More first impressions of sd-0.44 vs CFS-v4

CFS-v4 is quite smooth in terms of the users experience but after prolonged
observations approaching 24 hours, it appears to choke the cpu hog off a bit
even when the system has nothing else to do. My amanda runs went from 1 to
1.5 hours depending on how much time it took gzip to handle the amount of
data tar handed it, up to about 165m & change, or nearly 3 hours pretty
consistently over 5 runs.

sd-0.44 so far seems to be handling the same load (theres a backup running
right now) fairly well also, and possibly theres a bit more snap to the
system now.
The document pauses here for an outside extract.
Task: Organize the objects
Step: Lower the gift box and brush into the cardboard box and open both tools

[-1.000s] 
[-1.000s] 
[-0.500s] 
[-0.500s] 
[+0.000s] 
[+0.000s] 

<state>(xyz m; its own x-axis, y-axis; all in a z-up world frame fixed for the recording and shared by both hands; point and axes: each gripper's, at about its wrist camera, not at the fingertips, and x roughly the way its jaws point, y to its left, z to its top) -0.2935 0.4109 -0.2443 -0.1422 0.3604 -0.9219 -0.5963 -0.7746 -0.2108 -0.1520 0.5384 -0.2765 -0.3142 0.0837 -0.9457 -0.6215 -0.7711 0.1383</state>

A switch to screen 1 from this screen 8, and the loading of that
screen image, which is the Cassini shot of saturn from the backside, the one
showing that teeny dot to the left of Saturn that is actually us, took 10
seconds with the stock 2.6.21-rc7, 3 seconds with the best of Ingo's patches,
and now with Con's latest, is 1 second flat. Another screen however is 4
seconds, so maybe that first scren had been looked at since I rebooted.
However, amanda is still getting estimates so gzip hasn't put a tiewrap
around the kernels neck just yet.

Some minutes later, gzip is smunching /usr/src, and the machine doesn't even
know its running as sd-0.44 isn't giving gzip more than 75% to gzip, and
probably averaging less than 50%. And it scared me a bit as it started out at
not over 5% for the first minute or so. Running in the 70's now according to
gkrellm, with an occasional blip to 95%. And the machine generally feels
good.

I had previously given CFS-v4 a 95 score but that was before I saw the general
slowdown, and I believe my first impression of this one is also a 95. This
on a scale of the best one of the earlier CFS patches being 100, and stock
2.6.21-rc7 gets a 0.0. This scheduler seems to be giving gzip ever more cpu
as time progresses, and the cpu is warming up quite nicely, from about 132F
idling to 149.9F now. And my keyboard is still alive and well.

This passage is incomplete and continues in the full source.